I spent some time walking in the nearby park and wondering what might come next. My short interlude with my ex-wife had put my mind at rest and I was even beginning to reconcile Natasha's death. Perhaps because we hadn't had time to get truly emotionally involved. Or perhaps because I had become calloused to violence and used to non-emotional response. Was I that cold now that I barely felt the loss of another human being?

Cassie welcomed me with a big bear-hug and a wonderful, wet mushy kiss. "Welcome, Colin. I'm so happy you are here. It's been so long."
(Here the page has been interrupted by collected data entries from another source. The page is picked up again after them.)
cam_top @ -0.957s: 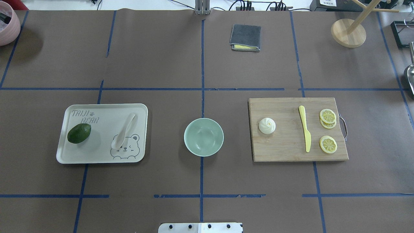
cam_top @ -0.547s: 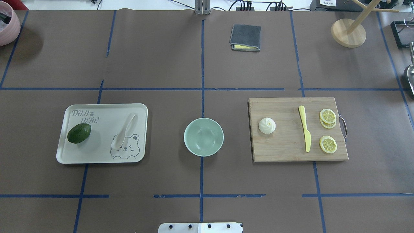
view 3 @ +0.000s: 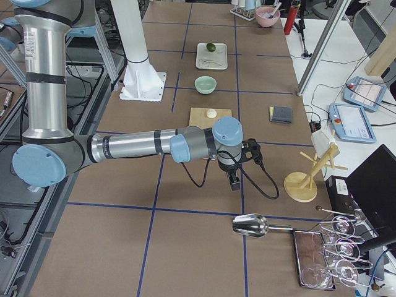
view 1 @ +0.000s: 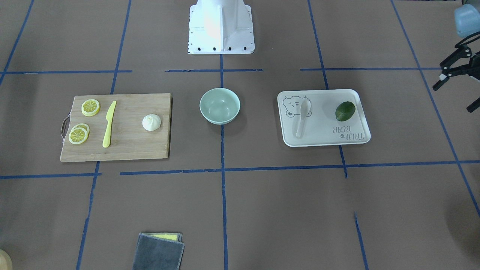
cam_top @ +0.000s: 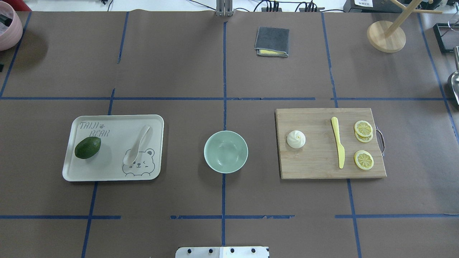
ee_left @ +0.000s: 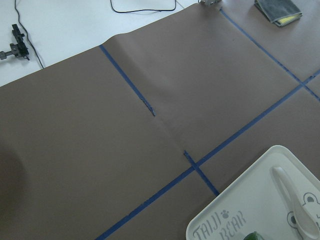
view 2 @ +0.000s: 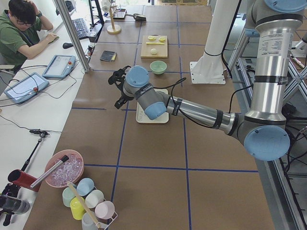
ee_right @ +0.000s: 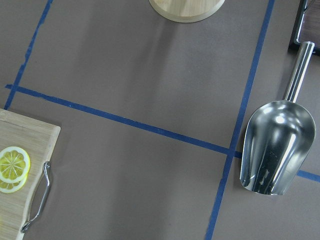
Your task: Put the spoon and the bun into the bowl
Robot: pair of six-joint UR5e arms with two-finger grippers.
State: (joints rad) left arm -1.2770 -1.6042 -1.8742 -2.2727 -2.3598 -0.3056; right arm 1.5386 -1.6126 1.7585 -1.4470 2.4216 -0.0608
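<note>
The off-white spoon (cam_top: 136,147) lies on the white bear-print tray (cam_top: 107,176) at the left, and also shows in the left wrist view (ee_left: 297,205). The white pleated bun (cam_top: 296,139) sits on the wooden cutting board (cam_top: 315,166) at the right. The mint-green bowl (cam_top: 226,157) stands empty between them. My left gripper (view 1: 452,98) is open and empty, out past the tray's outer side, well apart from the spoon. My right gripper (view 3: 238,168) hangs beyond the board's outer end, far from the bun; I cannot tell whether it is open or shut.
A dark green avocado (cam_top: 88,147) lies on the tray. A yellow knife (cam_top: 338,147) and lemon slices (cam_top: 363,128) lie on the board. A grey cloth (cam_top: 271,42), a wooden stand (cam_top: 386,36), a metal scoop (ee_right: 275,150) and a pink bowl (cam_top: 7,30) sit around the edges.
A small dark tip of my left gripper has come into the overhead view at its left edge. The spoon, bun and bowl have not moved.
</note>
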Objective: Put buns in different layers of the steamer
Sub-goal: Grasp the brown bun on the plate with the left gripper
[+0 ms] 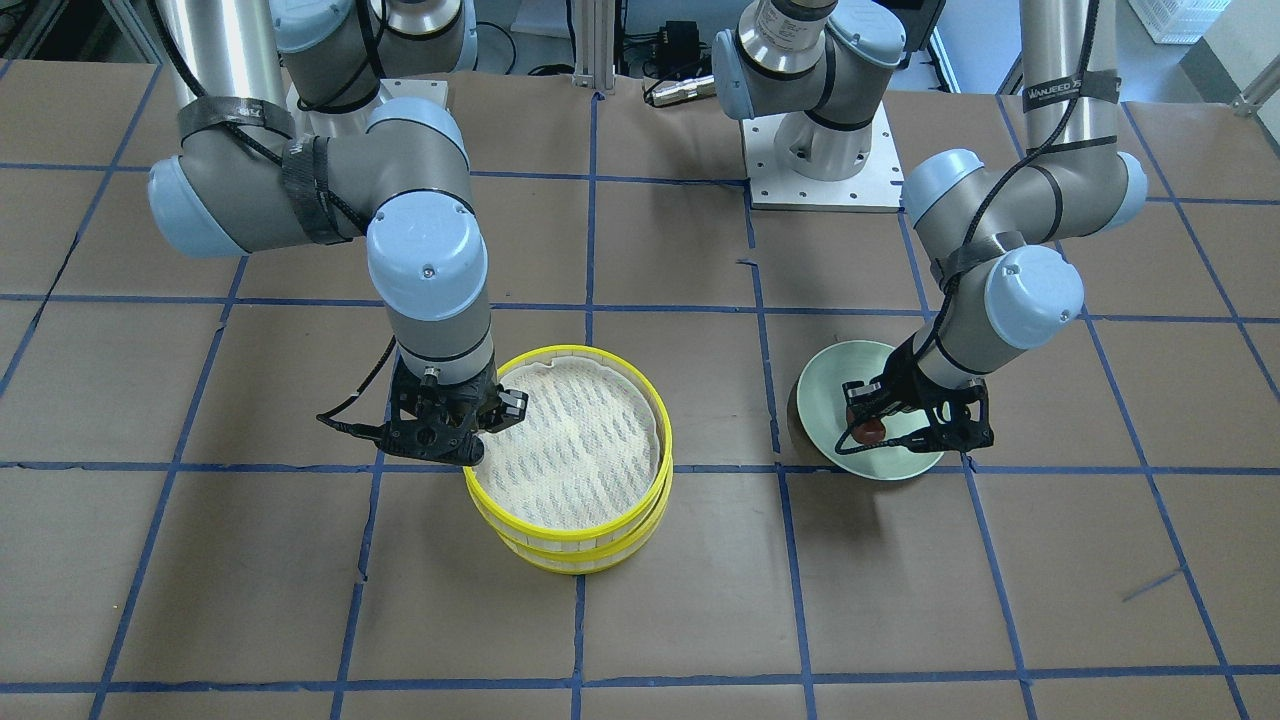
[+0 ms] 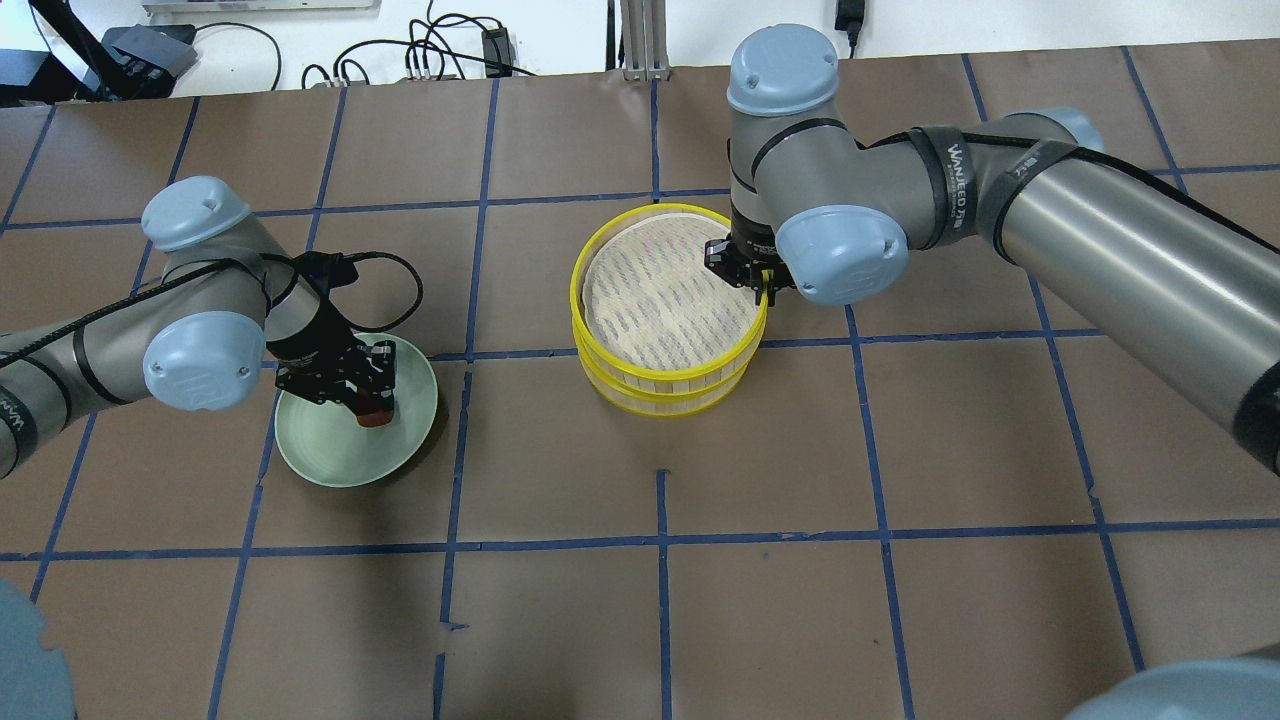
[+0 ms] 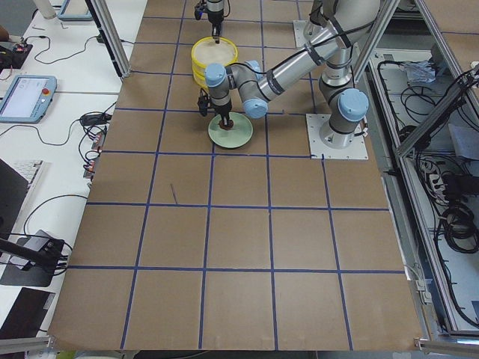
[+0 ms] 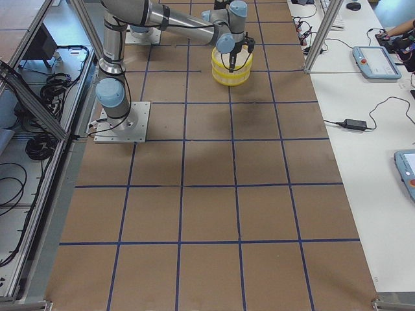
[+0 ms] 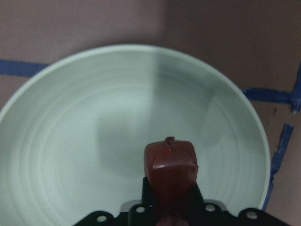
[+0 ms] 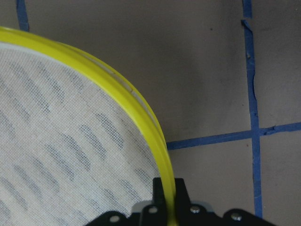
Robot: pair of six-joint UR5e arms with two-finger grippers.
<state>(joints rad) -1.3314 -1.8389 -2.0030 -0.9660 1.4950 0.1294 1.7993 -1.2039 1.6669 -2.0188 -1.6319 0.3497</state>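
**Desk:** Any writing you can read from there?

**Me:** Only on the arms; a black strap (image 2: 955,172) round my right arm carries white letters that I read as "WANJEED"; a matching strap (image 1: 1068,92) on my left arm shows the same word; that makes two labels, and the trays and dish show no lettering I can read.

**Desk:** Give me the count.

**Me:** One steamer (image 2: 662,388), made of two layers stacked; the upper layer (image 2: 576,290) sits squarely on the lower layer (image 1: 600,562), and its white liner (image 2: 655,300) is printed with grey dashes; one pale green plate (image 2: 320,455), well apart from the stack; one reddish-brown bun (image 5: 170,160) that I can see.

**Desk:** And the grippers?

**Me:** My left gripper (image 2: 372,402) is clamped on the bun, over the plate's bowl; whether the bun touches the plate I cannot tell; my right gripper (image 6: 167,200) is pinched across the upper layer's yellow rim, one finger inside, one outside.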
I was beginning to think she wasn't going to let go of me as I shook Denis's hand while she clasped me to her massive bosom. Same old Cassie, alive and happy, genuinely glad to see me, wanting me to tell her everything about my life since we had last been together. The good and the bad.

Cassandra Fortin-Simard was a big woman. Almost six foot tall and easily two hundred pounds. She was an imposing figure, but amazingly attractive for an outsized fifty-something woman. By contrast, Denis was slim, almost wiry, a couple of inches shorter than Cassie, with a shock of white hair he had shown since his early forties. They had met in school in Ottawa and had been life soul mates ever since. Their three children, two girls and a boy, were grown and gone, but they stayed in touch regularly. It had been a happy family and remained so.

"How is Elise?" Cassie asked.

"Fine. I think she's happy. She has a good job and apparently a nice guy that I think she's serious about."